L’Emilia-Romagna è pronta a tornare in classe il prossimo 7 gennaio, grazie a un piano condiviso con scuole e territori che prevede l’utilizzo di altri 172 autobus urbani ed extraurbani, per un totale di 522 bus e 10 milioni di chilometri di servizi aggiuntivi, e orari d’ingresso rimodulati dove necessario. Ci sono quindi tutte le condizioni affinché il 75% delle studentesse e degli studenti delle scuole superiori emiliano-romagnole possano tornarea fare lezione in presenza, così come previsto dal Dpcm dello scorso 3 dicembre.

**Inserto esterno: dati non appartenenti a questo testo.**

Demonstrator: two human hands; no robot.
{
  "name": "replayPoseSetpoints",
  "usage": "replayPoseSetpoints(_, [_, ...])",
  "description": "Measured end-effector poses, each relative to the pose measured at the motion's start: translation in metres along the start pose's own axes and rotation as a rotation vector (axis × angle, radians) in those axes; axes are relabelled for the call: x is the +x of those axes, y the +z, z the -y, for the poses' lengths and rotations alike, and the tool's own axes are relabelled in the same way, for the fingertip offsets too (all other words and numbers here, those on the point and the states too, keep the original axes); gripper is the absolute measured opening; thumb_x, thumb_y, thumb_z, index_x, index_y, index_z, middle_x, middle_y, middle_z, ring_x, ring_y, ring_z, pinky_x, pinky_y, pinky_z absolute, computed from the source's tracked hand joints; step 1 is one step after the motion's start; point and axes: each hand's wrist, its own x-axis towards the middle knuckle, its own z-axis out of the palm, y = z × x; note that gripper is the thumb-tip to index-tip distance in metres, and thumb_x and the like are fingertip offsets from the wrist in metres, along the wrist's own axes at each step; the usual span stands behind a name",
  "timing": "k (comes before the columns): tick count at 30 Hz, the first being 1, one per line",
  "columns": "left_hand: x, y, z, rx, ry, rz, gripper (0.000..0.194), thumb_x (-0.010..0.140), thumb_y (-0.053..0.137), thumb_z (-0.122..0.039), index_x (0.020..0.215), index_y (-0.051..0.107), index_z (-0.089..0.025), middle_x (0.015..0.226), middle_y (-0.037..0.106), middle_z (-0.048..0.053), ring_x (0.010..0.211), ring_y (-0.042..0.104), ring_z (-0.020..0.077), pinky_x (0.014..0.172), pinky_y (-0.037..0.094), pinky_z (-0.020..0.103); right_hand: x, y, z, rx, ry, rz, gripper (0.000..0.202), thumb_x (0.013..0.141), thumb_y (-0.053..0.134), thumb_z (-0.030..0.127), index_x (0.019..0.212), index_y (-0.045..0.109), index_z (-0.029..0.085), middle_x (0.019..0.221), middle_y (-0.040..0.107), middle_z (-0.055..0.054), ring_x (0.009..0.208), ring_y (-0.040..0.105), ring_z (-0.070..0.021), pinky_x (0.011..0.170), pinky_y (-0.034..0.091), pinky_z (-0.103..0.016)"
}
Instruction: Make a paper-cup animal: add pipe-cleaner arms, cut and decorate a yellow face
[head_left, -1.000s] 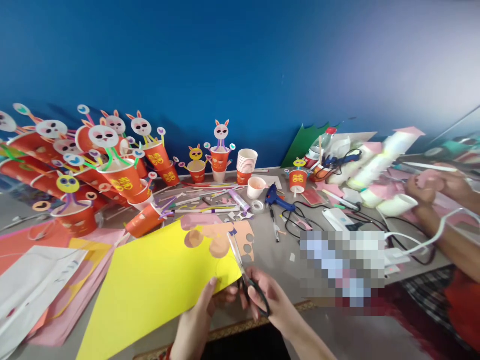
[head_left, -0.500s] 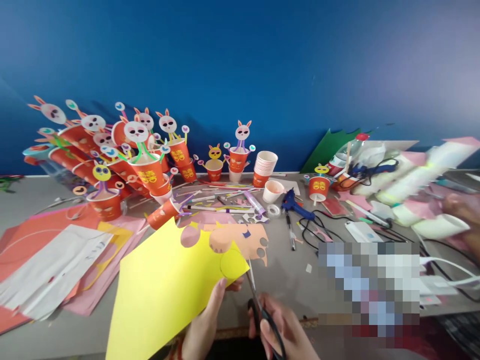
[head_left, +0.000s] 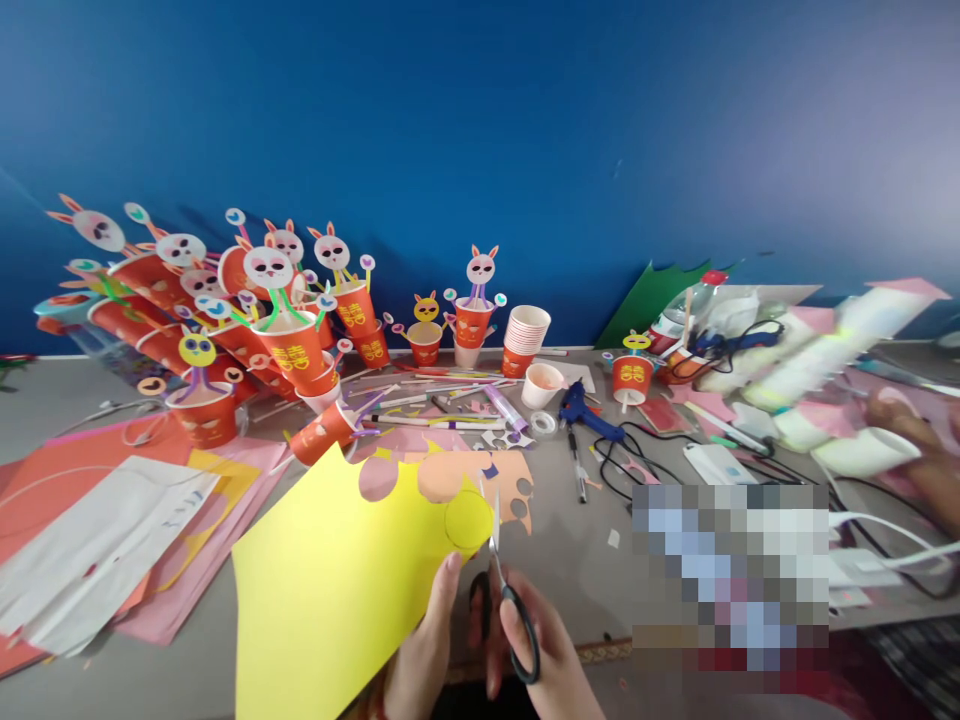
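My left hand (head_left: 427, 640) grips a large sheet of yellow paper (head_left: 337, 580) by its lower right edge, thumb on top. A circle is drawn near the sheet's right corner, and round bites are cut from its upper edge. In my right hand (head_left: 544, 640) is a pair of black-handled scissors (head_left: 519, 630), fingers through the loops. Their blades stand a little apart at the yellow corner, beside the drawn circle. Behind the sheet lies a peach paper scrap (head_left: 495, 480) with round holes.
Red paper cups (head_left: 296, 350) with rabbit faces crowd the back left. A stack of cups (head_left: 525, 340), a blue glue gun (head_left: 589, 410) and a pen (head_left: 577, 465) lie beyond my hands. Coloured paper sheets (head_left: 112, 540) spread at left. Another person's hand (head_left: 911, 430) is at far right.
The scissors have swung more upright and shifted slightly left, with their blades now at the yellow corner. The yellow sheet has turned a little. The view has shifted slightly.
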Motion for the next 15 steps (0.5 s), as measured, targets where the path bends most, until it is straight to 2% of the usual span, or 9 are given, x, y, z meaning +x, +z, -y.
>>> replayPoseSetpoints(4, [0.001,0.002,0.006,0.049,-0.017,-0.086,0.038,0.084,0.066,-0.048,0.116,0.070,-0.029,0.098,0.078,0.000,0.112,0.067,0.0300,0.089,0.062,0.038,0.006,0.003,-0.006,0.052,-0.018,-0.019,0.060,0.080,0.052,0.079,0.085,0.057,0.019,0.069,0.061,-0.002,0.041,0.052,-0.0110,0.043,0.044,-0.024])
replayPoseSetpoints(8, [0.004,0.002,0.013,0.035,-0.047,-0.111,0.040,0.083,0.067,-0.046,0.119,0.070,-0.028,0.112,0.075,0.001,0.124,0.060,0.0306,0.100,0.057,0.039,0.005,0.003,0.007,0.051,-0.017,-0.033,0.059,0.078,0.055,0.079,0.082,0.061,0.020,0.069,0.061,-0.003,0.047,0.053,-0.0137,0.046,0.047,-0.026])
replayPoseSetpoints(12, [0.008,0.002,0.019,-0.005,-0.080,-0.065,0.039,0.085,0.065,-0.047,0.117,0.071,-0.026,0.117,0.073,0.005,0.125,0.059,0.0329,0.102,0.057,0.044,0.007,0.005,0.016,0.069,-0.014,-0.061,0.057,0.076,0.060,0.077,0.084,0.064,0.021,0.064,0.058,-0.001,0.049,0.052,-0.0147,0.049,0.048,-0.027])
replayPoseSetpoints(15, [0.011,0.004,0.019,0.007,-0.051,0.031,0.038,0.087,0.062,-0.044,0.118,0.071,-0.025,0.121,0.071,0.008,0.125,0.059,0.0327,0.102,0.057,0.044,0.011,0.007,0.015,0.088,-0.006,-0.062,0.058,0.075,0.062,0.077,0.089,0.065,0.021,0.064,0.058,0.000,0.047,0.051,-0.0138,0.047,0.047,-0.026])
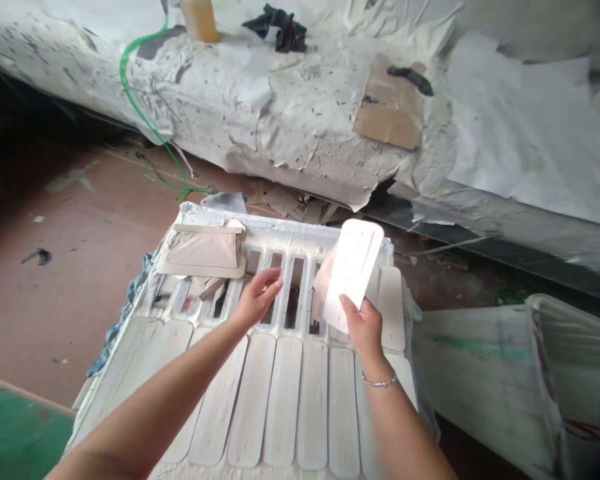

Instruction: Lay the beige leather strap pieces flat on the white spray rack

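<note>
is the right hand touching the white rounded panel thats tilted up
Touching. The head view shows it: the right hand grips the white rounded panel at its lower end, with the thumb lying against the near face.

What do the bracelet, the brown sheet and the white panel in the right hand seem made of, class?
Bracelet: probably polished metal, silvery gleam.
Brown sheet: likely cardboard, matt, flat, tan.
White panel: smooth, stiff-looking; plastic or coated card, unclear.

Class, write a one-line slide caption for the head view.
The right hand holds a flat, white, round-cornered panel over a slotted white frame, while the left hand is open.
</note>
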Action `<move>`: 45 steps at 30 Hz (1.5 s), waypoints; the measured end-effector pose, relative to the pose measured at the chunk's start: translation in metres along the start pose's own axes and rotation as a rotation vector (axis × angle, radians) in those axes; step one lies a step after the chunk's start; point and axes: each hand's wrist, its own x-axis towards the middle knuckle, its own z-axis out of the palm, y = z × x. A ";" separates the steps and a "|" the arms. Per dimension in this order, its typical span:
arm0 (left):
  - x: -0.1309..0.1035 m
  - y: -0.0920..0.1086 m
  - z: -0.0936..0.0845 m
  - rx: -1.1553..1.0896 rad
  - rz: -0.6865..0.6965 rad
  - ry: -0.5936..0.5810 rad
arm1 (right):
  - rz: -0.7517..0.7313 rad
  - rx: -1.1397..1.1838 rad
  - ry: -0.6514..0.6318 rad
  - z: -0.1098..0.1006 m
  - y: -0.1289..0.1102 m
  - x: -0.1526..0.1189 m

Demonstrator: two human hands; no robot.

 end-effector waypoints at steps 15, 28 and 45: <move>-0.026 -0.085 0.134 0.188 -0.255 -0.210 | -0.092 -0.496 0.014 -0.004 0.069 -0.025; -0.023 -0.092 0.131 0.226 -0.338 -0.054 | 0.093 -0.333 -0.328 0.020 0.090 -0.028; 0.022 -0.077 0.123 0.635 -0.250 -0.050 | 0.100 -0.700 -0.558 0.038 0.090 0.014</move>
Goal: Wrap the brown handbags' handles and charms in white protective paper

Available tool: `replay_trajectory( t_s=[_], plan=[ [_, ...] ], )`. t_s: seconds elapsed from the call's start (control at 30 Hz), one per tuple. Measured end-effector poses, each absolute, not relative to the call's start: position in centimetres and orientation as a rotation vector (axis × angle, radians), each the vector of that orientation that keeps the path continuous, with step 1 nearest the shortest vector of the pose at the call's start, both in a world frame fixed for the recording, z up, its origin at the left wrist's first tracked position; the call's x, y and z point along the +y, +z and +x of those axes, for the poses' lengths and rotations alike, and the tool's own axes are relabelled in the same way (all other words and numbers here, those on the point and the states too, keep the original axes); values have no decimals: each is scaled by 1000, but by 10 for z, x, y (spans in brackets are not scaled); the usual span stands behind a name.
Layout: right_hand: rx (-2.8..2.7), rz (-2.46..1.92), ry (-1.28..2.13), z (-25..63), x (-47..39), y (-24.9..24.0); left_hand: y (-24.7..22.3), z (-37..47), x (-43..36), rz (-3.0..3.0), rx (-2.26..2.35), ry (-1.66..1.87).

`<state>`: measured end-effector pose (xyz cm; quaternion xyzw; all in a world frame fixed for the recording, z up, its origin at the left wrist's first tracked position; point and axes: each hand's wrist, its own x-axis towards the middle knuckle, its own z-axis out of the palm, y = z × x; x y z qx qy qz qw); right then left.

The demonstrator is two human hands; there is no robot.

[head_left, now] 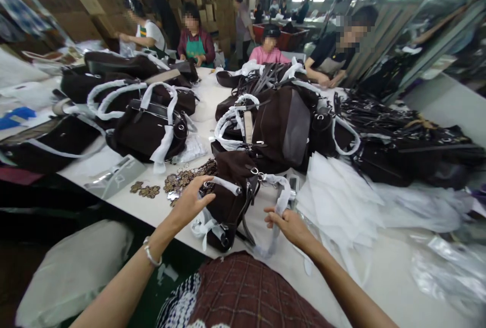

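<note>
A dark brown handbag (pixel 228 181) lies tilted at the table's near edge, its handles and strap wrapped in white material. My left hand (pixel 193 199) is at the bag's left side, thumb and forefinger apart beside the end of a wrapped handle (pixel 226 185); its other fingers are partly hidden. My right hand (pixel 290 224) has its fingers curled round a white-wrapped strap (pixel 283 194), which hangs from a metal ring (pixel 261 176) on the bag. Left of the bag lies a pile of brown flower-shaped tags (pixel 182 180), with a few more (pixel 145 190) apart from it.
More brown handbags (pixel 152 125) with wrapped handles crowd the table, and a large one (pixel 279 125) stands behind mine. White sheets (pixel 337 201) are stacked at right, near clear plastic bags (pixel 448 267). Dark straps (pixel 402 125) are heaped farther right. Several people work across the table.
</note>
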<state>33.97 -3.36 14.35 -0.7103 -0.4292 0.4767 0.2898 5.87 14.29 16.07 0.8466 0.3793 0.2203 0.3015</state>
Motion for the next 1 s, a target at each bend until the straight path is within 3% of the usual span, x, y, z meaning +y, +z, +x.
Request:
replay_trajectory(
  t_s=[0.17, 0.33, 0.57, 0.77, 1.0],
  plan=[
    [-1154, -1957, 1237, 317, -28, 144, 141, 69, 134, 2366, 945, 694],
    [-888, -2056, 1228, 328, -40, 147, 102, 29, 139, 2327, 1191, 737],
    [-584, -1980, 1335, 321, -55, 129, 25, -18, 142, 1581, 1447, 332],
    [-512, -2115, 1305, 325, -58, 117, 29, -13, 132, 1305, 1160, 452],
    [-548, -2146, 1406, 312, -65, 109, 26, -25, 121, 1038, 1142, 376]
  ],
)
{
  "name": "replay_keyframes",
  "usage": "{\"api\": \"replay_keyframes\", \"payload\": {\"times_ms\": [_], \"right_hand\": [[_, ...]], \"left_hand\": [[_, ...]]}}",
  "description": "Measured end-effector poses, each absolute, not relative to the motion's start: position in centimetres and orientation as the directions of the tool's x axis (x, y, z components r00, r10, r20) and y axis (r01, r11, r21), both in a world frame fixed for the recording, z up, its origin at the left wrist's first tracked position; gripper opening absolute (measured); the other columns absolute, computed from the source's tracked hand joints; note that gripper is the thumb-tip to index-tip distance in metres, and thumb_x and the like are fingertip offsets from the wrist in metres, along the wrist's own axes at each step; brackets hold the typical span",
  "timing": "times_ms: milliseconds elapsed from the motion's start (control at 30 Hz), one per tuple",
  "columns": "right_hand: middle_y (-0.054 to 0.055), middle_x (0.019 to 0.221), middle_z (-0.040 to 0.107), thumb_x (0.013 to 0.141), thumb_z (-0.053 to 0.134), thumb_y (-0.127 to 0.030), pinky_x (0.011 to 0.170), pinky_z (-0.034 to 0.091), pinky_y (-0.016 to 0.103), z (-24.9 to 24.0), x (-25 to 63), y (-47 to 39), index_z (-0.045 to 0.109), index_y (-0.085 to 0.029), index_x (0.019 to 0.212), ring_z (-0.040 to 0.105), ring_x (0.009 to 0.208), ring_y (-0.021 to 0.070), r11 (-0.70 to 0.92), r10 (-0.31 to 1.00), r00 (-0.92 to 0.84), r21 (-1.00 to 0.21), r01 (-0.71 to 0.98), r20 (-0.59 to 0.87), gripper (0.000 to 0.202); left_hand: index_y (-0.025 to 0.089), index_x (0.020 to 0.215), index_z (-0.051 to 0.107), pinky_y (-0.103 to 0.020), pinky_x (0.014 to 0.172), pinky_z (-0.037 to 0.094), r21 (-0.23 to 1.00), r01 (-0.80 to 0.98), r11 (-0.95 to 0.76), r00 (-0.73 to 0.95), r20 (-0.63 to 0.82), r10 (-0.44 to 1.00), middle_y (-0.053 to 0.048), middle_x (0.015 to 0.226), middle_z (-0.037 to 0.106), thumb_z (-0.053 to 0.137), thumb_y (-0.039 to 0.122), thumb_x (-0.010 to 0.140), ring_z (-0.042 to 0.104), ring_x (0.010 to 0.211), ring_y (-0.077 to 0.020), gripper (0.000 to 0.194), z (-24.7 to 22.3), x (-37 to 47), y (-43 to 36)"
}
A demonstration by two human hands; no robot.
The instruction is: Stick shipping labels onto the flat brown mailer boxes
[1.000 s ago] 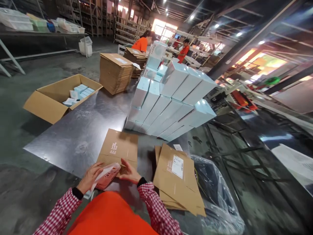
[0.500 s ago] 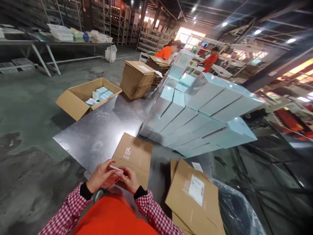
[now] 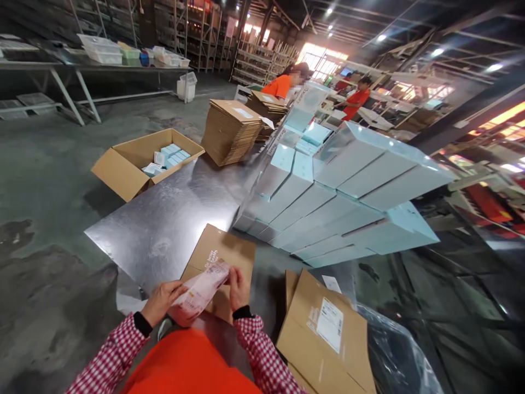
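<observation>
A pinkish printed sheet or packet (image 3: 202,293) is stretched between my two hands, above a flat brown carton (image 3: 238,253) with white lettering. My left hand (image 3: 163,301) pinches its lower left end. At its upper right end, my right hand (image 3: 238,287) has fingers and thumb pressed together on the edge. The carton lies on the shiny metal table (image 3: 159,219). To the right, another flat carton (image 3: 303,323) bears a white label (image 3: 330,324).
Pale blue-white boxes (image 3: 324,213) are stacked at the right. Beyond the table's far edge stand an open carton (image 3: 135,156) holding small boxes and a pile of flattened cartons (image 3: 229,134). People in orange (image 3: 279,86) are at the back.
The pinkish item, earlier small and bunched between my fingers, is now spread out. My hands have moved apart, the right one to the right and the left one slightly down.
</observation>
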State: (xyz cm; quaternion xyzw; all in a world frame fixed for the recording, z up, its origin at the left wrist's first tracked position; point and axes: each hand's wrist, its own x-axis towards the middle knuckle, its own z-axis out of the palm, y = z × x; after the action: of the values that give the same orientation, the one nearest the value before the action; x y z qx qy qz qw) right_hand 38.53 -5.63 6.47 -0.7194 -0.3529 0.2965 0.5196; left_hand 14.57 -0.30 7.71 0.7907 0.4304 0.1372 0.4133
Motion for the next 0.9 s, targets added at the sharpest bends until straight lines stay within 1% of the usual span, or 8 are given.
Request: {"api": "replay_keyframes", "payload": {"times_ms": [100,200,333,500,633,700,833,900], "right_hand": [[0.007,0.079,0.062,0.083,0.033,-0.059,0.064,0.048,0.034,7.1,44.1,-3.0,0.054,-0.016,0.093,0.055,0.067,0.0187,-0.333,0.716,0.698,-0.872,0.359,0.014,0.049],[0.006,0.082,0.064,0.071,0.053,-0.052,0.072,0.048,0.034,6.8,47.2,-0.5,0.055,-0.016,0.091,0.057,0.073,0.0194,-0.347,0.797,0.604,-0.814,0.466,0.006,0.042],[0.008,0.093,0.066,0.063,0.064,-0.032,0.082,0.048,0.035,5.2,47.2,1.8,0.057,-0.013,0.099,0.06,0.084,0.0211,-0.344,0.885,0.462,-0.743,0.574,-0.053,0.041],[0.021,0.118,0.057,0.061,0.07,-0.021,0.097,0.041,0.041,4.6,46.8,2.1,0.052,-0.006,0.12,0.054,0.112,0.0316,-0.365,0.915,0.385,-0.647,0.669,-0.117,0.064],[0.032,0.14,0.033,0.069,0.071,-0.034,0.097,0.036,0.054,4.8,45.7,0.9,0.028,-0.004,0.143,0.045,0.121,0.0429,-0.486,0.86,0.502,-0.443,0.753,-0.09,0.091],[0.03,0.148,0.023,0.079,0.062,-0.039,0.104,0.025,0.06,4.2,44.0,0.6,0.025,-0.007,0.146,0.035,0.13,0.0443,-0.477,0.864,0.503,-0.353,0.805,-0.021,0.083],[0.017,0.153,0.025,0.088,0.047,-0.042,0.112,0.004,0.059,2.1,41.1,1.4,0.036,-0.017,0.142,0.017,0.142,0.0339,-0.241,0.969,0.242,-0.413,0.878,-0.052,0.06],[0.014,0.153,0.027,0.088,0.046,-0.045,0.111,0.0,0.059,1.3,41.9,1.6,0.038,-0.019,0.142,0.014,0.143,0.032,-0.262,0.964,0.258,-0.425,0.867,-0.068,0.06]], "left_hand": [[0.02,0.077,0.069,-0.03,0.068,0.048,0.737,0.599,-0.314,0.597,-0.15,0.788,-0.003,0.07,0.068,0.038,0.043,0.094,0.065,0.07,-0.0205,0.042,6.2,13.3,0.1],[0.022,0.08,0.071,-0.038,0.08,0.05,0.722,0.584,-0.371,0.636,-0.123,0.762,-0.006,0.083,0.071,0.044,0.041,0.091,0.066,0.084,-0.0247,0.035,4.9,13.3,0.0],[0.021,0.082,0.072,-0.045,0.105,0.041,0.732,0.526,-0.433,0.698,-0.081,0.711,-0.008,0.126,0.063,0.049,0.033,0.089,0.052,0.123,-0.0274,0.026,3.3,14.8,-0.7],[0.019,0.08,0.071,-0.047,0.109,0.039,0.732,0.535,-0.423,0.691,-0.09,0.717,-0.007,0.137,0.055,0.048,0.02,0.087,0.043,0.133,-0.0252,0.025,1.8,15.5,-1.5],[0.019,0.077,0.071,-0.045,0.11,0.039,0.739,0.54,-0.403,0.679,-0.098,0.728,-0.005,0.137,0.055,0.049,0.018,0.086,0.043,0.133,-0.0241,0.023,1.6,15.5,-1.6],[0.019,0.076,0.071,-0.044,0.11,0.039,0.744,0.54,-0.393,0.672,-0.099,0.734,-0.006,0.136,0.056,0.05,0.017,0.086,0.043,0.133,-0.0244,0.023,1.6,15.5,-1.6],[0.019,0.075,0.07,-0.046,0.11,0.039,0.753,0.542,-0.373,0.659,-0.104,0.745,-0.007,0.135,0.057,0.051,0.021,0.087,0.045,0.131,-0.0257,0.023,1.4,15.6,-1.4],[0.018,0.074,0.07,-0.045,0.109,0.039,0.756,0.54,-0.369,0.657,-0.105,0.747,-0.007,0.133,0.059,0.05,0.021,0.086,0.047,0.13,-0.0254,0.024,1.4,15.6,-1.3]]}}
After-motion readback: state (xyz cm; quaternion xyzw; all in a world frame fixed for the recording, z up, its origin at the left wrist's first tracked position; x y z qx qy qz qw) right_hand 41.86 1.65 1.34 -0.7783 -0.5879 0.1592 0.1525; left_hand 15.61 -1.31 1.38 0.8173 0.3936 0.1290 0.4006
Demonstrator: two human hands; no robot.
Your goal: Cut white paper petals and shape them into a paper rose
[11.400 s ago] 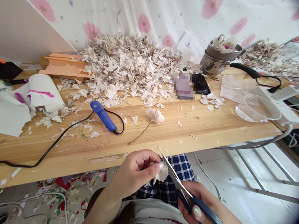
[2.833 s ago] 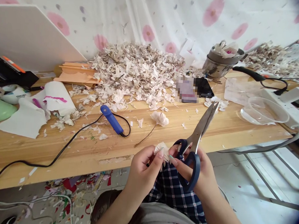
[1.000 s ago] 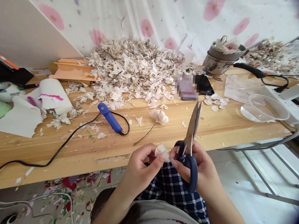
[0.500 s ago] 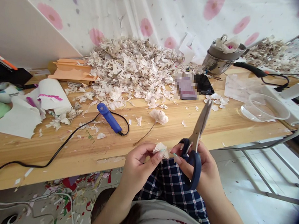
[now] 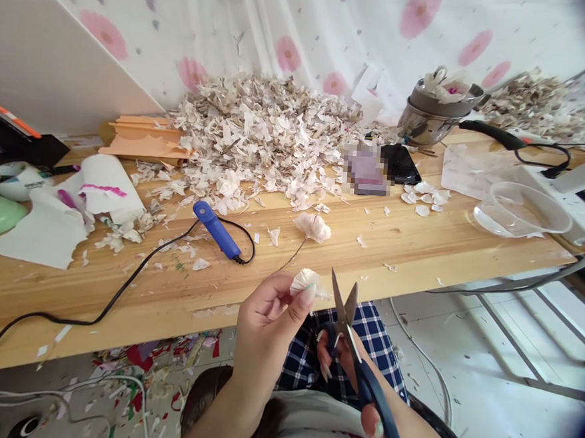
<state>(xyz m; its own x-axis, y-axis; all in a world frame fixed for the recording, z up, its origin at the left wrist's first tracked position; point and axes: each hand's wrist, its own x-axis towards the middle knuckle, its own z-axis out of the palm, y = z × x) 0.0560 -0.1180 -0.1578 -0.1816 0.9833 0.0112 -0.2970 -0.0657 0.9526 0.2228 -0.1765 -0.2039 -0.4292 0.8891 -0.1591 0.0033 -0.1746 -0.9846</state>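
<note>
Between the thumb and fingers of my left hand (image 5: 268, 317) is a small pleated piece of cream paper (image 5: 305, 282), fanned out like a petal. My right hand (image 5: 352, 370) grips dark blue-handled scissors (image 5: 345, 311), fingers through the loops. The blades are parted and point up, just right of the paper and apart from it. Beyond my hands a white paper flower (image 5: 312, 227) lies on the table on a thin brown stem. Left of it rests a blue handheld tool (image 5: 216, 230) with a black cord.
A wooden table (image 5: 157, 296) bears a big heap of paper scraps (image 5: 258, 136). Behind stand a metal pot (image 5: 430, 115) and a black phone (image 5: 400, 164). Clear plastic containers (image 5: 521, 211) and a power strip (image 5: 549, 197) lie right; a paper roll (image 5: 109, 186) lies left.
My right hand has drawn away from the paper and lowered, turning the scissors so their blades now stand parted beside it. My left hand still holds the paper, moved slightly left and up.
</note>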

Si tratta del risultato del lavoro svolto in queste settimane da Regione, aziende e agenzie di trasporto pubblico locale e direzioni scolastiche, all’interno dei nove tavoli provinciali coordinati dai Prefetti, che hanno definito la nuova organizzazione dei trasporti e degli orari scolastici su tutto il territorio regionale.


Il nuovo piano operativo dell’Emilia-Romagna – che sarà trasmesso al ministero delle Infrastrutture e dei Trasporti nei prossimi giorni – è stato presentato ieri in videoconferenza stampa dall’assessore regionale ai Trasporti, Andrea Corsini, dall’assessora regionale alla Scuola, Paola Salomoni e, collegati da remoto, dal direttore generale dell’Ufficio scolastico regionale, Stefano Versari e dal Prefetto di Bologna, Francesca Ferrandino, in rappresentanza anche degli altri Prefetti della regione.

Per quanto riguarda i trasporti, a fronte della capienza massima possibile dei mezzi, fissata al 50%, da gennaio a giugno 2021 saranno messi in strada altri 172 autobus urbani ex extraurbani, oltre a 7 milioni e 600 mila chilometri in più per i bus già in circolazione. Un potenziamento del servizio dal valore complessivo di circa 23 milioni di euro che rafforza quanto già fatto dall’inizio dell’anno scolastico, grazie anche ai contratti con i privati, con 522 autobus aggiunti alla flotta tradizionale e oltre 10 milioni km integrativi. Di questi, sul territorio di Ravenna ai aggiungono 55 mezzi e oltre 805mila km. Per quanto riguarda invece la scuola resta invariato, rispetto all’inizio dell’anno scolastico, l’orario per gli istituti scolastici delle tre province romagnole.